Design a computer vision solution that can assess the crowd density and behavior in a venue and inform the operators of the typical points of crowd convergence and the current crowd situation.
1. To estimate the number of people in a crowd.
2. To use the count to understand the crowd density of specific areas.
The first thing we have to do to approach the challenge is to break it down into simpler logical steps.
From here we quickly understand that the first step is to estimate the number of people and how it is distributed in a given camera frame. For this we use a Deep Learning Crowd Counting model that receives an image as input and outputs a matrix with the estimated number of persons per pixel of that image.
The second step is to determine the density of specific areas. Having the count of persons per pixel, we apply a grid to the output matrix and determine the density of each square by adding the value of all of its points. The new matrix shows us how many people are currently accumulated in each area. Knowing this, we can create rules to determine the status of a zone in terms of its capacity and alert the event organizers in real-time. We can also create an historical dataset of area occupancy to be studied and used in the preparation of other events.
Our proposed solution utilizes a Density Estimation Model. The model receives the frames from the cameras and produces the present count of people per pixel on that frame in the form of a 2D matrix.
Type of model
The crowd counting model used is a custom Convolutional Neural Network developed in PyTorch that takes an image as input and outputs a matrix with the estimated number of people per pixel.
How the model works
The model is composed of a consecutive sequence of layers connected by activation functions.
Each layer is itself a smaller matrix, called filter, with values called weights. The model receives the image divided in three equal-sized matrices, corresponding to the RGB values of the image colors, runs each filter over each matrix and passes the values along to the activation function.
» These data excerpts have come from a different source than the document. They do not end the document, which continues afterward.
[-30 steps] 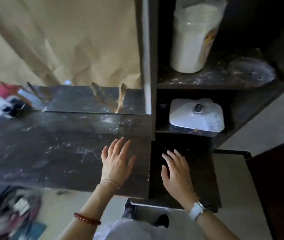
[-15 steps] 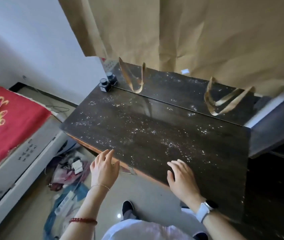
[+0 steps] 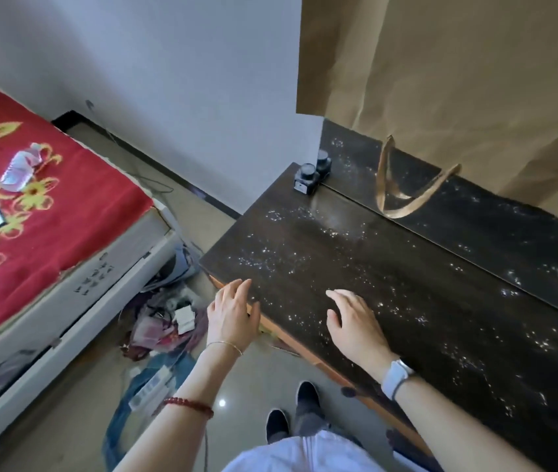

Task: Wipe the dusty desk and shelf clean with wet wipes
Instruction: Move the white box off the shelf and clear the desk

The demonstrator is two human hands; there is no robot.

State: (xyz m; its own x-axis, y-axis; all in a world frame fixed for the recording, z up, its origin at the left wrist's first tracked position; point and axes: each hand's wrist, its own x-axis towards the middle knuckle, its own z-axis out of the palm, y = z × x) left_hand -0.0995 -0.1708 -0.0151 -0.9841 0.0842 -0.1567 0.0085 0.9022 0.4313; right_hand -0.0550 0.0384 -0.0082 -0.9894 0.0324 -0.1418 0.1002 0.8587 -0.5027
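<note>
A dark wooden desk (image 3: pixel 424 287) runs from the middle to the right, its top speckled with white dust. My left hand (image 3: pixel 231 313) hovers at the desk's front left edge, fingers apart and empty. Over the dusty top, my right hand (image 3: pixel 356 321) is spread with nothing in it, a white watch on its wrist. No wet wipes and no shelf show in this view.
A mirror (image 3: pixel 475 212) stands along the desk's back, brown paper (image 3: pixel 458 80) above it. A small black bottle (image 3: pixel 306 178) sits at the far left corner. A bed with a red blanket (image 3: pixel 32 212) lies left. Bags and clutter (image 3: pixel 165 321) cover the floor between.
My view has swung left from the shelf to the desk's left end and the bed. Both hands have stayed open and moved left along the desk.
</note>
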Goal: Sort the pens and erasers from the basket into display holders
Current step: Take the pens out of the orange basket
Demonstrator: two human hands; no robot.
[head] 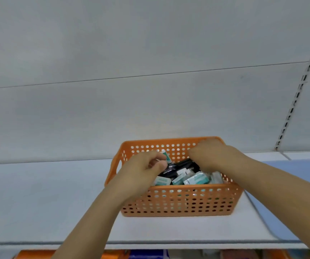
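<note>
An orange perforated basket [176,200] stands on a pale shelf. Inside it lie several teal-and-white boxed erasers [197,179] and black pen packs [180,165]. My left hand [143,171] reaches in over the left side and pinches one teal-and-white eraser [166,156] between thumb and fingers. My right hand [212,156] is in the far right part of the basket with its fingers curled down into the contents; what they hold is hidden.
The pale shelf [47,202] runs wide to the left of the basket, with a grey back panel behind. A blue board [290,193] lies at the right. A slotted upright [298,90] stands at the far right. Orange and blue items [146,254] show below the shelf edge.
</note>
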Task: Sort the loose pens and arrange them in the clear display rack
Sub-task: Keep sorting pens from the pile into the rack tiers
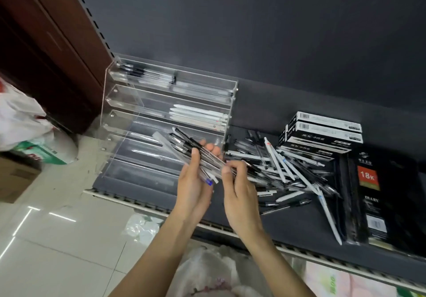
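Left hand (192,190) grip closed round pen bundle (184,151) just in front of rack (138,121). Right hand (239,193) pinches one pen there. Loose pens (283,172) right of rack, on shelf (299,225).

A stationery shop, it seems: a dark slotted retail shelf (299,230) at lower right carries a clear display rack (161,117), barcoded pen boxes (322,131) and shrink-wrapped diaries (380,195) (one marked "18K").
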Demonstrator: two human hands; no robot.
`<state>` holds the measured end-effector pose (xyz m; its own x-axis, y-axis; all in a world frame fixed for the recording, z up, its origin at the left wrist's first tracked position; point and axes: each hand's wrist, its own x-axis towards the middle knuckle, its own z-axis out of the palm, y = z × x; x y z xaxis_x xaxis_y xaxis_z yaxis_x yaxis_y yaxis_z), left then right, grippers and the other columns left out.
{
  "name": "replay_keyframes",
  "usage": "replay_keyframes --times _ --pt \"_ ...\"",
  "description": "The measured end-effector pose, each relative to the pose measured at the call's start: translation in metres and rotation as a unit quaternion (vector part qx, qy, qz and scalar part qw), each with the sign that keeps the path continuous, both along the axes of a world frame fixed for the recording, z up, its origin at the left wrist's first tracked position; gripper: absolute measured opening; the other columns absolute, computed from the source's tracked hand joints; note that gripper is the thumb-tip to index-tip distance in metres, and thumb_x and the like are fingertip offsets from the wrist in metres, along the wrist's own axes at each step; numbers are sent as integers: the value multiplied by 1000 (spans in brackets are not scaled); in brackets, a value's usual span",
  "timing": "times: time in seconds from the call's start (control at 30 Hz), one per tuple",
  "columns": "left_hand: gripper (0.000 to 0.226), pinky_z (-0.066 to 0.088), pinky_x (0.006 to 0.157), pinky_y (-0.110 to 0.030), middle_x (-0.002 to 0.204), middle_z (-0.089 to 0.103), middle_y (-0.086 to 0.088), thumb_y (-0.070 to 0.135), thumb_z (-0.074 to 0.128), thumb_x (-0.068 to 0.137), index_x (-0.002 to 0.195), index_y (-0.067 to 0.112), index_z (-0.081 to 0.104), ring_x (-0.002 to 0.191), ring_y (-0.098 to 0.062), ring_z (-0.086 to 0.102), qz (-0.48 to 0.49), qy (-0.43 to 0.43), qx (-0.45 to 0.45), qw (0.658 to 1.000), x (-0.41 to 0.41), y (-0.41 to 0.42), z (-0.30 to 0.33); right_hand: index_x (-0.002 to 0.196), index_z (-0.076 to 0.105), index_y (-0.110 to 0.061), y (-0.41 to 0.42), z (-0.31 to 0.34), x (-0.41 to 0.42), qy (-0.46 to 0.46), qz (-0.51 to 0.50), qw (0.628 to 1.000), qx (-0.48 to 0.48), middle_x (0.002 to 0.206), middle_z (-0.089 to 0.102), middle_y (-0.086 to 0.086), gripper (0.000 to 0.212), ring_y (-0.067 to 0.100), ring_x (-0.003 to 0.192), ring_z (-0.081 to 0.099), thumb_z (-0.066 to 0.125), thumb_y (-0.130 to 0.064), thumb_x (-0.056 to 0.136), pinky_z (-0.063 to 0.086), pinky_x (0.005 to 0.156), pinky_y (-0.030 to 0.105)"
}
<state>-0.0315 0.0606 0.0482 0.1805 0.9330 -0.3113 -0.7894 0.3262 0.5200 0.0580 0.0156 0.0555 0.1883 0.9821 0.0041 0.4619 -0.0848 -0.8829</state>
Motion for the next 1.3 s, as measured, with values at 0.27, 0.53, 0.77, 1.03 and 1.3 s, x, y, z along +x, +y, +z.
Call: replay_keyframes --times 0.27,0.53,0.77,1.03,1.3 --pt "50 44 103 -34 131 59 -12 27 44 88 131 2 50 122 -22 54 4 31 -23 999 -107 39 -4 95 46 -19 41 -13 -121 -95 -69 991 70 61 45 -16 23 1 50 44 32 -36 99 30 44 17" --pt "53 54 83 -28 125 60 -18 20 46 90 137 -4 39 108 -20 65 16 48 -7 999 -195 75 -8 92 68 -18 78 -12 -181 -227 -38 969 91 91 54 -4 31 9 79 53 45 -38 91 36 67 8" --pt "40 56 81 -32 109 70 -1 17 44 91 129 5 44 105 -23 66 39 -7 -28 999 -219 93 -15 105 71 -16 128 23 -133 -222 -79 962 136 88 61 -2 17 5 71 55 63 -15 90 45 63 17" --pt "33 54 89 -31 113 69 3 20 44 89 120 15 53 107 -16 65 54 -67 -64 994 -234 105 -21 101 74 -19 204 34 -100 -365 105 924 54 83 62 -8 17 2 63 52 67 -15 86 51 67 27" --pt "36 55 86 -46 114 69 5 24 48 84 119 19 56 108 -21 65 19 -67 -61 996 -230 109 -17 104 72 -22 222 35 -112 -434 228 872 -4 95 73 -4 23 12 84 70 71 -17 82 52 87 28"
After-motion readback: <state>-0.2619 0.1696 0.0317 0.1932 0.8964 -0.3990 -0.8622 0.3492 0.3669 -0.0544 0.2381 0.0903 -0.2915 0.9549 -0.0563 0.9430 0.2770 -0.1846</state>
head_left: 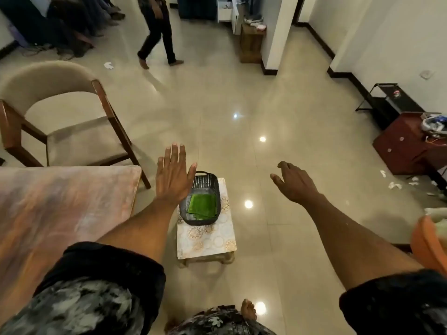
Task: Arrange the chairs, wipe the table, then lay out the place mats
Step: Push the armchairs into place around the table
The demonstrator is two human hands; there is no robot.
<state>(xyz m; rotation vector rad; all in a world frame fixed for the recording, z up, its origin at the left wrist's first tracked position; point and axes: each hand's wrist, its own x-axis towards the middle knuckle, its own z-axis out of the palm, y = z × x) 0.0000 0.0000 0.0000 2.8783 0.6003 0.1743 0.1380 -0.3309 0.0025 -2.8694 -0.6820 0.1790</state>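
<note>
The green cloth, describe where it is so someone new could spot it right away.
Just off the corner of the marbled table a small patterned stool stands on the floor. A dark slotted basket sits on it, below the left hand. The folded green cloth lies inside, the only bright green thing around.

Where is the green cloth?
In the head view, the green cloth lies inside the dark basket on the small patterned stool, right of the table.

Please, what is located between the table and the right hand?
In the head view, between the table and the right hand are the left hand and a dark basket on a small stool.
</note>
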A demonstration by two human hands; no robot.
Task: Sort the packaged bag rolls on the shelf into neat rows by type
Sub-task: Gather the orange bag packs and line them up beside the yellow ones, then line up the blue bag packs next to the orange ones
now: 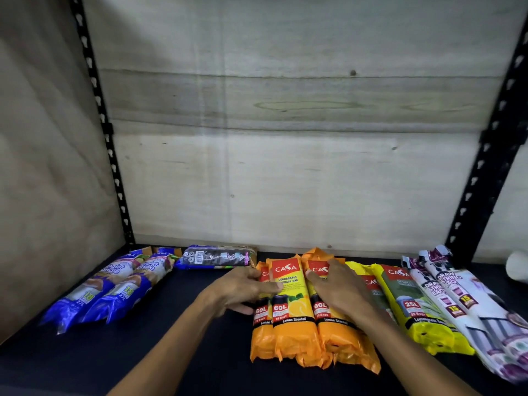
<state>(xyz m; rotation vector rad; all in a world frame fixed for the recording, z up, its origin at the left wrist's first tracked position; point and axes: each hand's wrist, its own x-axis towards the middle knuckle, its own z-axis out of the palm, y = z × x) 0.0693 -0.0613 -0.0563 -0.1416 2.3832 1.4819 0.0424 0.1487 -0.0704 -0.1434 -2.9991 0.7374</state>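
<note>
Three orange 60L bag rolls (pixel 290 324) lie side by side in the middle of the dark shelf (pixel 177 332). My left hand (pixel 243 288) grips the left side of this orange group, thumb across the middle pack. My right hand (pixel 340 287) lies flat on the rightmost orange pack, fingers spread. To the right lie yellow-green 25L rolls (pixel 411 307), then white drawstring bag rolls (pixel 468 304). Blue singlet-handle rolls (pixel 108 290) lie in a row at the left. A dark pack (pixel 217 257) lies crosswise at the back.
Black slotted uprights stand at the back left (pixel 114 172) and back right (pixel 483 167). A pale wooden panel (pixel 300 152) closes the back of the shelf. A white object (pixel 517 265) shows at the far right edge.
</note>
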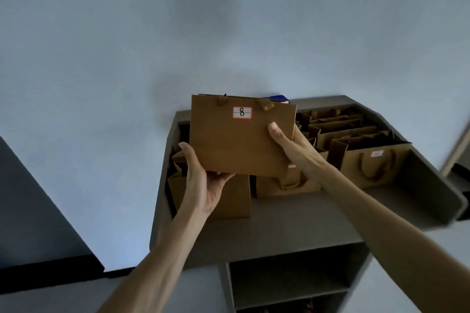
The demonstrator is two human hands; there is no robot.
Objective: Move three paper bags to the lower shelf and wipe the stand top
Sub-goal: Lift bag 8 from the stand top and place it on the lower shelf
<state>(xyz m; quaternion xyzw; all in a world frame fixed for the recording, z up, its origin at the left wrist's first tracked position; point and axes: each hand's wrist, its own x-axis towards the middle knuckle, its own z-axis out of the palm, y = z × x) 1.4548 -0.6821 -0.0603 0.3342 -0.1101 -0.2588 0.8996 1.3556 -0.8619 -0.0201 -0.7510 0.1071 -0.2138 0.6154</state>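
Brown paper bag (236, 140) held by both hands above stand top (292, 218).

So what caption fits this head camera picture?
Both hands, left hand and right hand, lift paper bag 8 above the stand top.

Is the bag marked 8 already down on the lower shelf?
No, the bag marked 8 is held up between the left hand and right hand, above the stand top.
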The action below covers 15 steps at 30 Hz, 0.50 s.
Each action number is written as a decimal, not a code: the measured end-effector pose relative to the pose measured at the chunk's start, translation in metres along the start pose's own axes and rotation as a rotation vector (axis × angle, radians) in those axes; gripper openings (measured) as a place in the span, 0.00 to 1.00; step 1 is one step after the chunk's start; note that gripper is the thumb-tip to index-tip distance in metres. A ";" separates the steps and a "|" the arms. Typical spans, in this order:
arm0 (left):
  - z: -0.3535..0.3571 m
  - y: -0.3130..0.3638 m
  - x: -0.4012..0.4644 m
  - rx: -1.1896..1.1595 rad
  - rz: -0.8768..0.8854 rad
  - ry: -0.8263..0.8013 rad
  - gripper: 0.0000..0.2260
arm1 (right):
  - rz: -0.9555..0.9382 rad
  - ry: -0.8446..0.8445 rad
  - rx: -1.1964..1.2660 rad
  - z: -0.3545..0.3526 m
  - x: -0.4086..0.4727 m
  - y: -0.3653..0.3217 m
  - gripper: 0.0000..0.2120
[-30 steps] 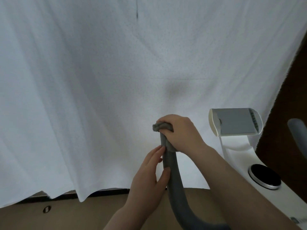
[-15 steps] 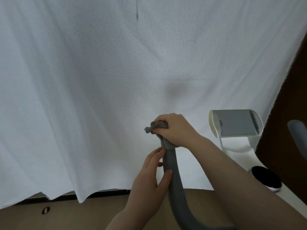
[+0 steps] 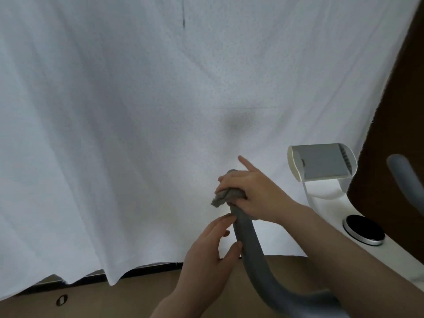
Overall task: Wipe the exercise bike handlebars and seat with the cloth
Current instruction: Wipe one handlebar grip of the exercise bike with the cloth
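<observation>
Head view: at 6 o'clock the left hand (image 3: 206, 260) pinches the gray handlebar (image 3: 246, 237) between thumb and fingers. Farther up, the right hand (image 3: 249, 191) grip clamps the gray cloth (image 3: 226, 196) around the handlebar's tip, index finger extended toward 11 o'clock.

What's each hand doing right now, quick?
Left hand: thumb and fingers loosely round the grey handlebar, steadying it.
Right hand: grips the grey cloth against the handlebar's end, index finger sticking out.
</observation>
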<state>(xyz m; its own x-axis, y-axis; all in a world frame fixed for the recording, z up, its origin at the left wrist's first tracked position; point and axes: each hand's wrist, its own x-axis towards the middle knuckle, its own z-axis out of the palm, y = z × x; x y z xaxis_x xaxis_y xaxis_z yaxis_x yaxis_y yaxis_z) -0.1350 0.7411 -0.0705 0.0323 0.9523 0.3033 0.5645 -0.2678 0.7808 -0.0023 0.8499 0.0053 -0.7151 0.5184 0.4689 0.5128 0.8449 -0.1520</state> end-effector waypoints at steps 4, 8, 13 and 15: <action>0.000 -0.003 0.001 -0.019 0.004 -0.012 0.22 | 0.068 0.121 0.069 0.013 -0.011 -0.004 0.12; 0.001 -0.003 0.002 -0.026 0.011 -0.014 0.21 | 0.166 0.163 0.116 0.008 -0.011 -0.004 0.16; 0.003 -0.005 0.004 -0.051 0.000 -0.002 0.22 | 0.244 0.316 0.117 0.025 -0.015 -0.013 0.16; 0.002 -0.005 0.003 -0.056 0.001 -0.009 0.22 | 0.387 0.431 0.202 0.019 -0.012 -0.010 0.15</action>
<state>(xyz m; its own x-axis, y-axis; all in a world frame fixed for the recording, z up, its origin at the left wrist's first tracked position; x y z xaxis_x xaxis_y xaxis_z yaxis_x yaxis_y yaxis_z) -0.1360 0.7456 -0.0748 0.0401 0.9534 0.2990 0.5178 -0.2757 0.8099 -0.0080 0.8375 -0.0157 -0.2173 0.7282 0.6500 0.5667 0.6363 -0.5234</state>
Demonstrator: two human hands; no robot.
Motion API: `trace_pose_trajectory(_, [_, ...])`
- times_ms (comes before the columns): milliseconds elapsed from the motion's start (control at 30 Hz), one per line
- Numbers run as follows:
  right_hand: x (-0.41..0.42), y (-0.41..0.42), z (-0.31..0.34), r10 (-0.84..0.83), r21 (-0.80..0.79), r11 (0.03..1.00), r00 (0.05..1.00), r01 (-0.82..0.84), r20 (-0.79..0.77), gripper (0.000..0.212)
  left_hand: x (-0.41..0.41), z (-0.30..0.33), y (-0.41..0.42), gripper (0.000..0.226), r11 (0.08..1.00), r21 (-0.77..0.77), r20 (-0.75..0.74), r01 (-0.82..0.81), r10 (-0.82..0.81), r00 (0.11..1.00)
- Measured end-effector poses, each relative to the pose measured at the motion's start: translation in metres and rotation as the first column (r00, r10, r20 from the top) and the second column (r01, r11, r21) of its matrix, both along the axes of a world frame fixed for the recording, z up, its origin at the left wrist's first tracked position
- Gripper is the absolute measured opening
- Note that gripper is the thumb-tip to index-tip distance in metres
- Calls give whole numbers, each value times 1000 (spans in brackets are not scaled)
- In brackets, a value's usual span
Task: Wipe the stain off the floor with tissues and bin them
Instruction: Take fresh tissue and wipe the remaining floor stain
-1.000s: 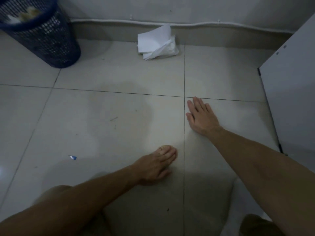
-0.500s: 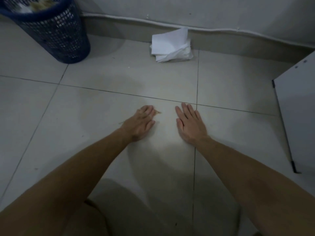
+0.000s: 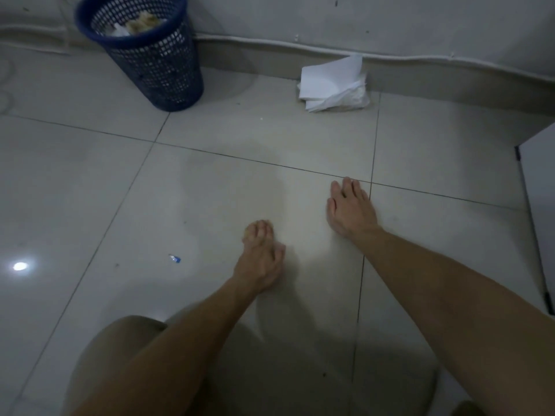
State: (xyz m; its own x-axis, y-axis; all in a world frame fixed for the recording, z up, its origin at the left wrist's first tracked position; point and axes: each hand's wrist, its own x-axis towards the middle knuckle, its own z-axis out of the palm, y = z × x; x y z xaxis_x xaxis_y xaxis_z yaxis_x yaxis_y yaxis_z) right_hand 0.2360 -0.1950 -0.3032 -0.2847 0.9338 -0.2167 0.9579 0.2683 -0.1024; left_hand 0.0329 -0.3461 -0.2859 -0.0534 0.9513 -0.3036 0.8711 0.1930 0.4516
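bin [image 3: 156, 64] left of tissues [image 3: 333, 85], against wall [image 3: 390, 22]

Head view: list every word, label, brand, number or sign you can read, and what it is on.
None can be read.
Small blue scrap on the floor: too small and blurred to show any print.
Dark blue mesh plastic bin: no label visible.
White folded tissue pile by the wall: plain, no print.
Pale glossy floor tiles and white panel at right: no markings.
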Motion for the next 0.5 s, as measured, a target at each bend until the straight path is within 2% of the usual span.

The activation function is then responsible for calculating whether the values obtained from the previous layer are “acceptable” to the model and passes the values along to the next layer, or not.
The logic of the model is similar to a regression function where the values of the image are run multiplied by a series of coefficients to output an estimated value.
In the end, after going through all the activated layers, the model outputs a 2D matrix with its estimates for each pixel of the input image.
Object of focus
Observing a crowd scenario from the typical viewpoint of a surveillance camera (diagonally above the scene) the head is the only part of the human body that is most guaranteed to always be visible. Legs, arms and torso are predictably occluded from view due to how close people stand in the crowd. Given this, the object of focus for the model is the human head.
The data used to train the model is a set of 1300 images of crowds with varying crowd agglomerations. Each image is first run through an annotation software on which the user manually marks every head. The software then outputs a file for each image containing a list of dots which are the center coordinates of the heads present in the image.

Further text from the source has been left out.